The Supreme Administrative Court (SAC) recently decided to refer a case to the European court of Justice (ECJ) for a preliminary ruling. The case concerned a Swedish company that was denied deduction of the interest that the Swedish company had paid to a French affiliate company and if this treatment were compatible with the freedom of establishment. The outcome can have a large impact for similar processes.
The Swedish company paid interest to an affiliate within the same consortium in France. The company then asked for a tax deduction for the interests paid, which was denied by the Swedish Tax Agency on the grounds of chapter 24 paragraph 10d third subparagraph in the Swedish Income tax law (IL).
National Swedish legislation does not allow interest deduction paid to another company within a group of associated enterprises if the main reason for the depth arising is for the associated enterprise to enjoy substantial tax advantages.
The French company that received the payments of interest had large deficits that had arose within the French group, which led to the result that the French company could offset losses against the profits of interest received. From the preparatory works for the Swedish legislation regarding chapter 24 IL, it can be concluded that the regulation was not meant to apply to companies that have the ability to make group contributions. Since the regulations concerning group contributions only applies to companies that are taxable within Sweden, it leads to the effect that cross-border groups are treated differently than groups that is resident within Sweden. The request for a preliminary ruling asks if the Swedish prohibition of deductions of interest has affected the Swedish company with such a difference in treatment that it constitutes an obstacle to the freedom of establishment, which is prohibited by EU law.

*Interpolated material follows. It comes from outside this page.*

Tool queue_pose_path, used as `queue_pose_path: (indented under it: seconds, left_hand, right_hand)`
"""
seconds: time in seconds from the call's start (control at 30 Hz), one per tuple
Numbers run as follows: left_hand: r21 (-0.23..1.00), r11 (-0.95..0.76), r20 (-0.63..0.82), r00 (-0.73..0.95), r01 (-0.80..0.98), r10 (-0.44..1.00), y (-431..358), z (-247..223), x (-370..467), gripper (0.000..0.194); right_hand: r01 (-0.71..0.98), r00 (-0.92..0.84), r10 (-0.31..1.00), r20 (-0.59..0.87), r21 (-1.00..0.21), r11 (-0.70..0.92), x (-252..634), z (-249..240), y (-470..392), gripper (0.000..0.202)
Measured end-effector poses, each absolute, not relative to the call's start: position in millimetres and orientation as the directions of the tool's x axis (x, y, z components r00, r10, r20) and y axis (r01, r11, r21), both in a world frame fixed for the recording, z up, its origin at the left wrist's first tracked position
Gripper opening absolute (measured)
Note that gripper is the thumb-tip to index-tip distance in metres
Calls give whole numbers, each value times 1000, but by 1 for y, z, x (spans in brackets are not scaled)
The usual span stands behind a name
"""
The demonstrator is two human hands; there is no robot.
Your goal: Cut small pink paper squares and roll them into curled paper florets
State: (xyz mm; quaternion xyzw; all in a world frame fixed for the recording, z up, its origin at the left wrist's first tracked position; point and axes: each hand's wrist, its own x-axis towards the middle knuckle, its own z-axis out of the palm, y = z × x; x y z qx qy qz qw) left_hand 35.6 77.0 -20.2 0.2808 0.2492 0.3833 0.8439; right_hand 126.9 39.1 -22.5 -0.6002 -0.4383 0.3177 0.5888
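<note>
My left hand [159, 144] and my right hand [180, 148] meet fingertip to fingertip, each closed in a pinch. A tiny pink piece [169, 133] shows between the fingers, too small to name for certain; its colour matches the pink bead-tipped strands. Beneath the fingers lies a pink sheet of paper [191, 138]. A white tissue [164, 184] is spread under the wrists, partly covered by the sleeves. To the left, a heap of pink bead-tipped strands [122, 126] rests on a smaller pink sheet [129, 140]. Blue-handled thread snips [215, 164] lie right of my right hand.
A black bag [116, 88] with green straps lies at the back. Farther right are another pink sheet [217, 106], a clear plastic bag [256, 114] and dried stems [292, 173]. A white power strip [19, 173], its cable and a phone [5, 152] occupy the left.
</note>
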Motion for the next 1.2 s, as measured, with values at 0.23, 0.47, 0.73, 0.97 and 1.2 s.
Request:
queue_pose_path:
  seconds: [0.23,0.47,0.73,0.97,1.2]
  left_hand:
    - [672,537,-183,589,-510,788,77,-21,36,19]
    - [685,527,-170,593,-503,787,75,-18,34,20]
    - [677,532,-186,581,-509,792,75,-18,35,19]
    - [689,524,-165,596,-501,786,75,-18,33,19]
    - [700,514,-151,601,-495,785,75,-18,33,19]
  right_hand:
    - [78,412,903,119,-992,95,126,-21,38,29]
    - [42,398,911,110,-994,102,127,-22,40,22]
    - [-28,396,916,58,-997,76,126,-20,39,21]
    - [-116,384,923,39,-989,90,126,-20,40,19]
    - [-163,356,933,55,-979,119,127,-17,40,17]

The interest deduction regulation in the 2013 version has been both discussed and criticized for a long time. The regulation has also been questioned by the European Commission. The European Commission has regarded the rules as indirect discriminatory, difficult to apply, disproportionate and thereby incompatible with EU law. The Swedish government did not agree with the view of the Commission.
The interpretation made by the Swedish courts has in practice lead to a burden of proof on the taxable company to show that the reason behind the transaction leading up to the debt for which the interest was paid, were not mainly motivated by tax reasons. It will always be more difficult to provide, to a satisfactorily level, that reasons that were not behind a transaction were not the reasons for the transaction, than it is to prove reasons that were the actual reasons for making a particular transaction. In the end, it becomes a matter of subjective opinion which has created both unpredictability and legal uncertainty.
If the ECJ was to reach the conclusion that the aforementioned rules are precluded by EU law, companies in Sweden can rely on this judgement before national courts.
EU law takes precedence over national law when the national law is in conflict with EU law.
It usually takes 1–2 years before the ECJ reach a conclusion and before the applications of the law is clear.
Tax matters will, of course, keep track of the legal development in this case.